Thursday, September 27, 2018
Hughes

Brenna Hughes, MD, MSc, was recently awarded an investigator-initiated R21 grant by the NIH National Institute of Child & Human Development (NICHD) to continue her research in cytomegalovirus (CMV), the most common congenital viral infection in pregnancy. Affecting approximately 0.4-1% of live born infants, congenital CMV can cause stillbirth and newborn death, or severe morbidity in the form of cognitive and motor delay, and most commonly, significant, progressive hearing loss.
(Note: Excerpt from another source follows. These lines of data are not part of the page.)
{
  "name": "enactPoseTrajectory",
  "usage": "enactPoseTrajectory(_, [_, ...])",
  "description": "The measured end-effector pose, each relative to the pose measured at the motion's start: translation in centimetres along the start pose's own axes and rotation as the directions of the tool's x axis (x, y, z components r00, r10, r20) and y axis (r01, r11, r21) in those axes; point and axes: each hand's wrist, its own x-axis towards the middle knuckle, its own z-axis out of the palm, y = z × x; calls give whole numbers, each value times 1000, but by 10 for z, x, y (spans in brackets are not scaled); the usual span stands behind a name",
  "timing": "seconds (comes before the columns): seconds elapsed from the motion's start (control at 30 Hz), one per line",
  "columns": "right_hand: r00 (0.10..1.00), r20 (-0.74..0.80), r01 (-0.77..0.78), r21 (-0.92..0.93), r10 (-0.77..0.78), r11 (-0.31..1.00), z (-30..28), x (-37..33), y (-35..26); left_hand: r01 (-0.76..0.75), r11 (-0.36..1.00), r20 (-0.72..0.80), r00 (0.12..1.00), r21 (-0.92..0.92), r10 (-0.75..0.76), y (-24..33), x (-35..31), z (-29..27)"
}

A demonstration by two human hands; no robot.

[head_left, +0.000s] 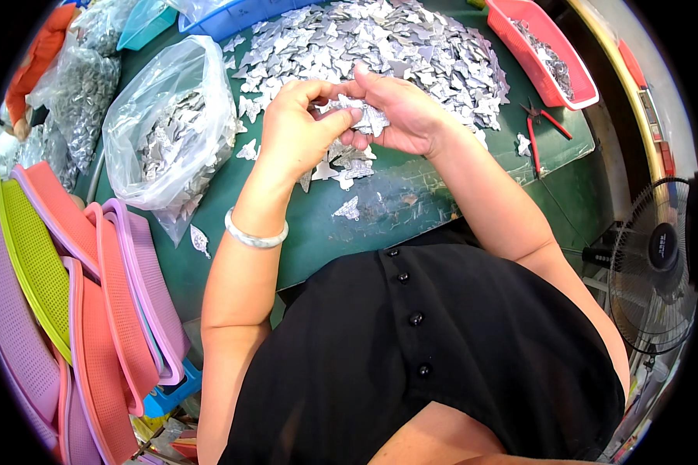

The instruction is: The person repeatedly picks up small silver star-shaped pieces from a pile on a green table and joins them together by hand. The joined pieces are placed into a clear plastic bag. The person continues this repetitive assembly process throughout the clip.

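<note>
Both of my hands meet over the near edge of a large pile of silver, butterfly-shaped metal pieces [450,74]. My left hand [298,128] is closed, its thumb and fingers pinching at a small stack of these metal pieces [372,118]. Cupped from the other side, my right hand [403,116] grips the same stack with curled fingers. Parts of the stack are hidden behind the fingers. Below the hands lies a small cluster of loose pieces [353,167], with a single piece [347,208] nearer to me on the green table [434,186].
A clear plastic bag [120,128] with more pieces stands left; a leaf-shaped piece [199,241] lies beside it. Stacked colored baskets [93,341] crowd the left. Red-handled pliers [537,151], a pink bin [566,97] and a fan [653,256] are right. A person's orange sleeve [39,58] shows far left.
</note>
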Motion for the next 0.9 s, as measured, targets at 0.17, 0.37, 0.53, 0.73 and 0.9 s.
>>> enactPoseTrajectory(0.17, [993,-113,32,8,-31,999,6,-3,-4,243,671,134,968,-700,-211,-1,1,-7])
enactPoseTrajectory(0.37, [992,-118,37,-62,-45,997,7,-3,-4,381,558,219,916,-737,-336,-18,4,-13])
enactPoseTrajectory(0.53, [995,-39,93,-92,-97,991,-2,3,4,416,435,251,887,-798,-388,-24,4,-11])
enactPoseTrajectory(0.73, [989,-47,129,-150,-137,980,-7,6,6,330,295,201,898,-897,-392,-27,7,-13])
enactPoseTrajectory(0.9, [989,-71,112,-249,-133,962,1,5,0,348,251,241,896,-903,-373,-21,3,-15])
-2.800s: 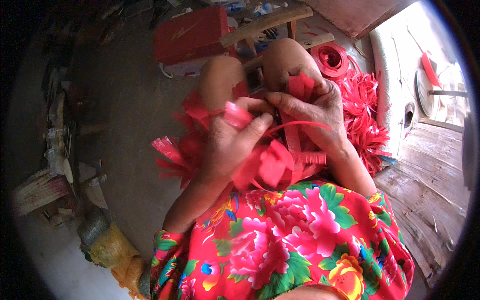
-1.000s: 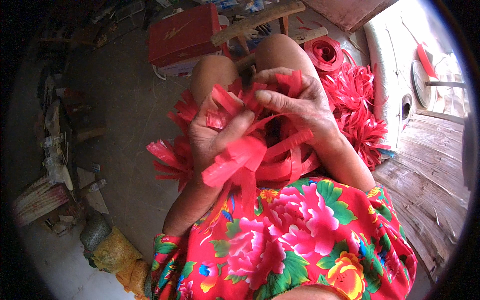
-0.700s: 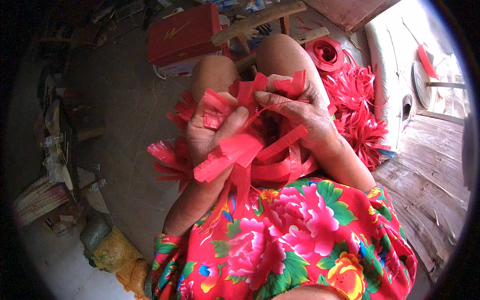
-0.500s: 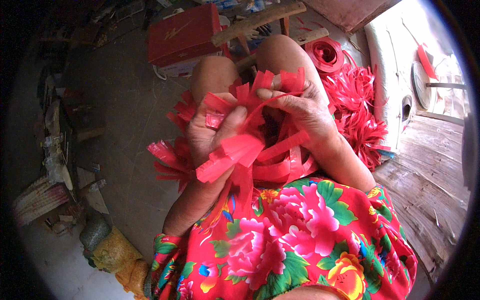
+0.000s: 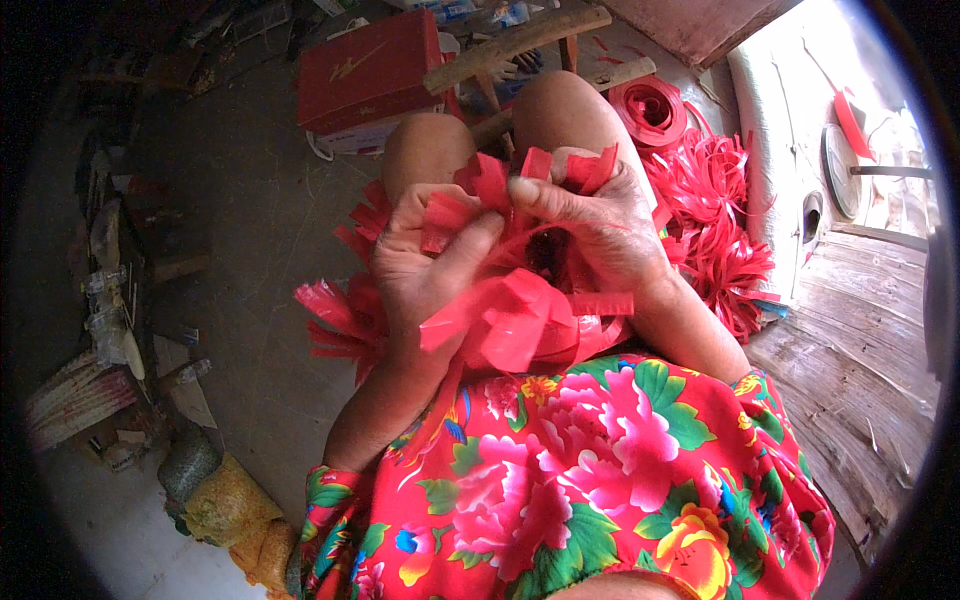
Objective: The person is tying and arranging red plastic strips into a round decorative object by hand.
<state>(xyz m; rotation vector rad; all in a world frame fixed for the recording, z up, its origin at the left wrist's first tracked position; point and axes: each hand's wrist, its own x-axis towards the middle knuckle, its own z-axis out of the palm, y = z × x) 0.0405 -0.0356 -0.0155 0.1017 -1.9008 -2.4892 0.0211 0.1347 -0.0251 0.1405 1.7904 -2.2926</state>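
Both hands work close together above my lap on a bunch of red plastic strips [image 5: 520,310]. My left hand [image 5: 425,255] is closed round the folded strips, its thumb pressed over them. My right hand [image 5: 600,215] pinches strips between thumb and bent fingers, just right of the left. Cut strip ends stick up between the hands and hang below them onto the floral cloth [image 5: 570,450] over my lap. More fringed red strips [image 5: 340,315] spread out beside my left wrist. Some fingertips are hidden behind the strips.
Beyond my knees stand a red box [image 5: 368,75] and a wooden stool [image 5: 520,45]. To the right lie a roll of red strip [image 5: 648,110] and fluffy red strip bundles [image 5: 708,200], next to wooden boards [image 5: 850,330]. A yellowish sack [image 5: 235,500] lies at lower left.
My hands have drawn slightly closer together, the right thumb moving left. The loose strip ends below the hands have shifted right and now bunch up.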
While classically teaching has been that primary maternal CMV infection is associated with congenital infection, a relatively large proportion of congenital infections result from maternal reinfection or re-activation in highly seropositive populations. There is a gap in knowledge regarding the clinical and viral factors that contribute to viral activity among seropositive women in the US. Under the working hypothesis that re-infection with a new viral strain is responsible for more frequent shedding and higher mucosal viral loads than viral re-activation, the project goal is to characterize the clinical and viral factors associated with ongoing CMV infection among 240 seropositive women. Project aims include 1) defining the frequency, magnitude, and risk factors for maternal CMV viral shedding across gestation and 2) profiling shed viral populations and serologic response using next generation sequencing to characterize re-infection versus re-activation. The working hypothesis is that low socioeconomic status, crowding in the home, exposure to young children, and hygienic risk factors will be associated with maternal viral shedding, which may indicate maternal re-infection. This work will allow development of a paradigm shift from the use of serology to a more accurate measure of disease activity and advance the field to identify a potential therapeutic target for prevention of congenital CMV.